Quelle valeur pour la nature urbaine en Suisse ?

Paru en juin 2013 dans la revue Biological Conservation, l’article Beyond prejudice : Conservation in the City. A case study, de Joëlle Salomon Cavin, géographe et maître assistante à l’Institut de géographie et durabilité, questionne le rapport que nous entretenons avec la nature urbaine et la valeur que nous attribuons à la biodiversité en Suisse.

Un débat s’est tenu récemment autour de la création d’une nouvelle catégorie de parcs en Suisse à l’Office Fédéral de l’Environnement (OFEV). Le groupe de travail qui s’est penché sur la question a mis en évidence la difficulté actuelle à définir des instruments de protection d’aires naturelles en ville. On a pourtant démontré récemment que la diversité biologique en ville est significative, qu’il s’agisse d’espèces natives ou non natives, et ce mouvement de reconnaissance va grandissant dans les milieux de la conservation. Les zones urbaines ont par ailleurs le potentiel d’abriter des espèces qui ne peuvent se développer dans les zones rurales où l’agriculture intensive domine et où paradoxalement, la diversité biologique est mise en péril.

Si l’efficacité des parcs en terme de conservation n’est pas remise en cause, une hiérarchie implicite définit actuellement la zonations de parcs naturels en Suisse en trois catégories : le parc national suisse, le parc naturel régional et le parc naturel périurbain. Si le groupe de travail de l’OFEV n’a pas abouti à faire reconnaître la nécessité de créer des parcs naturels urbains, c’est notamment parce que cette idée va à l’encontre de la conception traditionelle d’un clivage entre l’homme et la nature d’une part, et d’un clivage entre la ville et la nature d’autre part. L’abandon du projet de création de parcs naturels urbains démontre donc la persistance d’une représentation de la nature comme extérieure et opposée à la ville. Pourtant, la création de parcs naturels urbains peut représenter un plus en matière de qualité de vie et de conservation. En effet, la préservation de la nature en milieu urbain pourrait réduire la densification du bâti. On peut aussi évoquer d’autres enjeux tels que le bien être dont pourraient bénéficier des citoyens proches d’une nature riche en terme de biodiversité. La création de parcs naturels urbains, au profit d’une ville plus harmonieuse, dotée d’une meilleure qualité de vie, représente aussi une possibilité de freiner l’étalement urbain (ou rurbanisation).

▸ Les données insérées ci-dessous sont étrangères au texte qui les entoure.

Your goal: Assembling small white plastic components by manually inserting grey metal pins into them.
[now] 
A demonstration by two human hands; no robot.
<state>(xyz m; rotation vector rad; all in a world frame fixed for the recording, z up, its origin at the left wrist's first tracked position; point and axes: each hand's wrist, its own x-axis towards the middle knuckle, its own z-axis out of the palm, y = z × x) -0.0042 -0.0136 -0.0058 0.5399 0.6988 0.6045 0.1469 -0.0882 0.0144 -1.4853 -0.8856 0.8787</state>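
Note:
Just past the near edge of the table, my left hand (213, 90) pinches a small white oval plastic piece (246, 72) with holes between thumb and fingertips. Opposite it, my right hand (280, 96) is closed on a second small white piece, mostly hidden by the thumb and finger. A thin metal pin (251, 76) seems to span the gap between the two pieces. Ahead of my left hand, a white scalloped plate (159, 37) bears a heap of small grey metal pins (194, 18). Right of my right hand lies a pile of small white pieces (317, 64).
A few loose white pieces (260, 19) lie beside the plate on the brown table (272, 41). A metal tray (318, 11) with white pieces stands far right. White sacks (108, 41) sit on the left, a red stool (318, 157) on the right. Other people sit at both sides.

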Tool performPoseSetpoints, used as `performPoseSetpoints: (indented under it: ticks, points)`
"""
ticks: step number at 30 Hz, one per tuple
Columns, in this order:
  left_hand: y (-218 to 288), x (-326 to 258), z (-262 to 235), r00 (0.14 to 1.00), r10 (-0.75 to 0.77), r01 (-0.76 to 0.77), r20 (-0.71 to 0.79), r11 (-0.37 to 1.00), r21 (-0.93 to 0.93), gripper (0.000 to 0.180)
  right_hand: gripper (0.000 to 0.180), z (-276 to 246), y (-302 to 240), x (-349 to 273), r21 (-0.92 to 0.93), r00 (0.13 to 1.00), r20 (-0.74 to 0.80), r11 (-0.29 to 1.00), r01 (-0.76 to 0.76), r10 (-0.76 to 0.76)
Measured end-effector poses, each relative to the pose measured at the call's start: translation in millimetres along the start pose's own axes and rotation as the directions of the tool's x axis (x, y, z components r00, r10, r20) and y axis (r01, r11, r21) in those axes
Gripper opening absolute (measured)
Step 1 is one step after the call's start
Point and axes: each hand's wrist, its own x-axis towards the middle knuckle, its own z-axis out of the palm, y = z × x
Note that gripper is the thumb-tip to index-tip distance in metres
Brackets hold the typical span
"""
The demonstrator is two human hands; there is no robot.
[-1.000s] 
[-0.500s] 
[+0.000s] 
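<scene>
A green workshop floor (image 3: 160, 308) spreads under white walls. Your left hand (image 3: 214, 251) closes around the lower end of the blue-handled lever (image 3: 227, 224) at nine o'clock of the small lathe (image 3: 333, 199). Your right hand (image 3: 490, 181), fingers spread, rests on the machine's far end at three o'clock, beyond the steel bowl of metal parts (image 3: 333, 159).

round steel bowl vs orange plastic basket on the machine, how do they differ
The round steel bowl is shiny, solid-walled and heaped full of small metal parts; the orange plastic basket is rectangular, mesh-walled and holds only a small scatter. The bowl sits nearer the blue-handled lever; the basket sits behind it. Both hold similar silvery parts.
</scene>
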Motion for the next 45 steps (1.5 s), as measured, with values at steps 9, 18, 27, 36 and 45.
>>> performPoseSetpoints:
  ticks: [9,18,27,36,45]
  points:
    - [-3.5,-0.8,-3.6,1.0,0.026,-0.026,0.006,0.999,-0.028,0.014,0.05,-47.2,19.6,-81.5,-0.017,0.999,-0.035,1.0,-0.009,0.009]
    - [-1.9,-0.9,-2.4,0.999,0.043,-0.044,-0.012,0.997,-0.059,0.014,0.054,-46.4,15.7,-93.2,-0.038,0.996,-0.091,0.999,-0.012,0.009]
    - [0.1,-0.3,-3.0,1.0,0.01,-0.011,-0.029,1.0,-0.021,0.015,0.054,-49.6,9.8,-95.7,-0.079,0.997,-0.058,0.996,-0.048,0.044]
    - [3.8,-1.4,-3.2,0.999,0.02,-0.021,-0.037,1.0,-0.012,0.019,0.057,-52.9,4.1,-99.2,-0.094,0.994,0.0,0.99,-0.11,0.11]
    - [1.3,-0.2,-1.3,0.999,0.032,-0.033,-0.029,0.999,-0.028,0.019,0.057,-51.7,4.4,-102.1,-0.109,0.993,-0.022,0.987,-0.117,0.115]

A l’heure actuelle, on considère que si elle n’est plus sauvage, la « meilleure nature » est celle située dans le monde rural. Si elle n’est ni sauvage, ni rurale, alors cette nature ne concerne pas la politique des parcs naturels en Suisse. Autrement dit, la nature urbaine est ainsi implicitement considérée comme une sous-catégorie alors même que son importance dans la conservation de la diversité biologique est de plus en plus reconnue. Cette conception favorise donc des zonations « extrêmes » à la fois défavorables pour la conservation d’espaces naturels en ville mais également pour la conservation de la nature en dehors de la ville. Par ailleurs, le fait de ne pas créer de parcs naturels urbains représente une aberration relativement aux principes de la conservation, si l’on considère que la nature forme un ensemble cohérent fait d’interactions qui ignorent les frontières politiques et conceptuelles, alors que le milieu naturel bénéficierait de corridors de biodiversité reliant les mondes ville-nature.

Référence bibliographique

Joëlle Salomon Cavin, Beyond prejudice: Conservation in the City. A case study from Switzerland, Biological Conservation 2013 166, pp. 84–89.

Photo: © ARochau – Fotolia.com

3 Comments on “Quelle valeur pour la nature urbaine en Suisse ?”

  1. En effet, très intéressant car assez nouveau pour moi. Ou peut-on trouver des informations sur les espèces qui s’émancipent dans les villes uniquement ?

    1. Merci pour votre message. Je n’ai pas connaissance d’une source d’informations sur la biodiversité spécifiquement urbaine, et pour cause, la nature ne reconnaît pas cette frontière artificielle qu’est la ville. J’ai par exemple eu l’occasion de voir des espèces d’oiseaux rares au bord du lac à Lausanne, tels que la bernache du Canada ou des canards mandarins, alors qu’il ne résident pas à l’année en ville.
      Cet article présente la division artificielle par essence qu’il existe entre ville et nature.